UNSEEN FILMS:  How does casting affect or influence a film or sequence? Do you wait to see who is going to be in a film before designing a sequence or do you alter it once casting is done?

YUEN WOO- PING: Casting is everything in drama or action. Every actor has a different read on a scene and different physical ability. With action it looks best if the actor can perform as much of a sequence as possible so it helps to tailor the sequence to their strengths. Whether it’s Muay Thai for Tony Jaa or wrestling for Dave Bautista, performers need to be comfortable in the character for them to shine.

UNSEEN FILMS: Where did the idea for the neon sign sequence in MASTER Z come from? How difficult was it to shoot?

YUEN WOO- PING: It was something I thought up during development. That Hong Kong street was the main exterior location and they spent quite a lot time (and money) creating these vintage neon signs. So after we shot the rest of the movie, I designed a fight sequence on those signs so we could destroy them! The trouble came when we were about to shoot the sequence and a typhoon was about to make landfall. If it hit us our set, it would surely destroy our signs before we could and at that point we couldn’t afford to rebuild. We went back and forth on a contingency sequence. But in the end we took the chance and stuck to the sign fight. The heavens watched over us and we had perfect whether. We even finished the sequence 3 days early!

UNSEEN FILMS: Could you talk about how you link action to story telling and how that affects the choices when you are designing a scene?

YUEN WOO- PING: The goal is that story and action need to inform one another — story should motivate action and action should tell story. It’s not always about fighting for literal survival. Sometimes I use action to further character moments for example the drinking glass sparring between Tin Chi and Kean or the rooftop fight with Max and Fu, those scenes are to develop the story through an interesting fight.

UNSEEN FILMS: How important is plot to your films? Do you have to have a story that works from start to finish or are you more interested in using the plot to hang the action sequences from it?

YUEN WOO- PING: I try not to over complicate the plot to distract from film because audiences see my films for entertaining action sequences. On this film we had different versions of the script where the drug smuggling plot was much more complicated. I felt that plot dragged on and got rid of it. We just got to the point quickly.

UNSEEN FILMS: How Important is rhythm when you Choreograph a fight? Do you view the sequences as pieces of music?

YUEN WOO- PING: I do see fights as a kind of dance but how that rhythm works with music I left for the editor and composer to figure out. Fights are so logistically complicated that it’s difficult to set that to existing music so music has to accommodate to the sequence.

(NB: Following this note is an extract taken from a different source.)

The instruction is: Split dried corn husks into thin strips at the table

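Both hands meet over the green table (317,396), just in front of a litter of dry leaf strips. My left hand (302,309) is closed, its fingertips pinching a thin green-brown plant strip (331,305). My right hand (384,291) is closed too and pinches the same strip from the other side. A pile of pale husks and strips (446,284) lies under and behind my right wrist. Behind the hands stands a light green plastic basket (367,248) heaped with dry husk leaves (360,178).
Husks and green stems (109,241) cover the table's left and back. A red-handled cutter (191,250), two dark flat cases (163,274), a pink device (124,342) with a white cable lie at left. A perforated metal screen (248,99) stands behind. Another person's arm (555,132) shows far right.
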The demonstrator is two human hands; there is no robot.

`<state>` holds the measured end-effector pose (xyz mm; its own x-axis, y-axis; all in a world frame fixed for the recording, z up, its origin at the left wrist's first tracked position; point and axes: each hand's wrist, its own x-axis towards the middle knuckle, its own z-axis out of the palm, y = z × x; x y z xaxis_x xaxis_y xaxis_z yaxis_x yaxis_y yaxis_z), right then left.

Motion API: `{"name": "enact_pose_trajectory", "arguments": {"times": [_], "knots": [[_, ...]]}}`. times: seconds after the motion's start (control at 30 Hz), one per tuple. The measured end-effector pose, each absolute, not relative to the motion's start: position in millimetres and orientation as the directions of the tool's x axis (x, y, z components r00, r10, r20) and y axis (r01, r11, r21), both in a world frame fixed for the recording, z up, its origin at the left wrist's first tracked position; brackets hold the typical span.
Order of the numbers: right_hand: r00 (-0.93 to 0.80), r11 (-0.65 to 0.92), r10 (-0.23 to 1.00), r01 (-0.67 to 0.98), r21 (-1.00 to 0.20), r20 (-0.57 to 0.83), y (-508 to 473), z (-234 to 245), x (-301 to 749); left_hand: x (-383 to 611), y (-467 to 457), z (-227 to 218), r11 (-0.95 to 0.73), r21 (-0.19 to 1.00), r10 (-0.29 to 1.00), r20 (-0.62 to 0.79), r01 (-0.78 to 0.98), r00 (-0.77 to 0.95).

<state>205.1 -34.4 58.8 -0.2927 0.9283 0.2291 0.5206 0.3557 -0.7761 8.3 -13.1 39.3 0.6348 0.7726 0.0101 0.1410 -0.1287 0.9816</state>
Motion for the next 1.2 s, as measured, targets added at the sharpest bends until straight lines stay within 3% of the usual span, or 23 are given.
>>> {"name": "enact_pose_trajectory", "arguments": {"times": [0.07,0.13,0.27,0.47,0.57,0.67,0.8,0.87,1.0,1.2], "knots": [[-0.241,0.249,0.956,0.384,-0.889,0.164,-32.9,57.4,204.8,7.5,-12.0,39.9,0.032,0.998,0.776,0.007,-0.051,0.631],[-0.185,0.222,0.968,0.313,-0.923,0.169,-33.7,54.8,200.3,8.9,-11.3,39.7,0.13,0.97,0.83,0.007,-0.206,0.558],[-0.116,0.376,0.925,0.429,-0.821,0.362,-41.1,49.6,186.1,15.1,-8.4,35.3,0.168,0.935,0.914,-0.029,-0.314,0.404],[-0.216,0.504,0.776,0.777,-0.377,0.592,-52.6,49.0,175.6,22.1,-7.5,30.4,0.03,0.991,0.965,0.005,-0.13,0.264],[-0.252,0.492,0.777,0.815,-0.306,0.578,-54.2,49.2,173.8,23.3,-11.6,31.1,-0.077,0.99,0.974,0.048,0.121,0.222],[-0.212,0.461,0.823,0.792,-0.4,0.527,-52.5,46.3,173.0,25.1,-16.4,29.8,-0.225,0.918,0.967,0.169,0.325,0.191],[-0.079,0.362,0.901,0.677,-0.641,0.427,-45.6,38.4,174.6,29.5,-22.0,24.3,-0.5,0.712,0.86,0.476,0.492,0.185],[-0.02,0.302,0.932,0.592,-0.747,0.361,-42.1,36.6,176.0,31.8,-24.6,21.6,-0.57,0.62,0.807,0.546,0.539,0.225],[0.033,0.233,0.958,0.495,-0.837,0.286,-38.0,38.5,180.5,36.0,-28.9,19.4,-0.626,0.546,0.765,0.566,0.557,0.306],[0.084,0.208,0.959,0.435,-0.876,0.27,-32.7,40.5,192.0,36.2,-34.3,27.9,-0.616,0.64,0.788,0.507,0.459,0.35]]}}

UNSEEN FILMS: What shot or sequence required the most takes and most work in all the films you've made?

YUEN WOO- PING: It’s probably the bamboo sequence from Crouching Tiger Hidden Dragon. That was a sequence that was really unlike anything I had attempted before that. We were really at height in a real bamboo forest and the logistics were daunting. The first couple days of filming that sequence we got nothing useable. I think at that point it may everyone secretly thought this might be impossible. But we kept at it and the sequence came out beautifully.

UNSEEN FILMS: How do you deal with multiple duties on a film such as directing, choreographing and acting at the same time?

YUEN WOO- PING: Well I haven’t acted for a while so I haven’t had to worry about. Choreographing in China we call action directing. I guess you can call directing drama directing. So to me it’s natural for that to be one job. However when I’m directing a film the time commitment is much greater. For action directing I’m usually just around for the shoot but on this film because I was also directing I spent nearly two years from idea to finished film.

UNSEEN FILMS: What was it like to work with your father? Did it help having him playing say a role in a film where he could help with choreograph and direct a film? What is it like to have a working relationship with your brothers and has it evolved in regard to the new Hong Kong Cinema?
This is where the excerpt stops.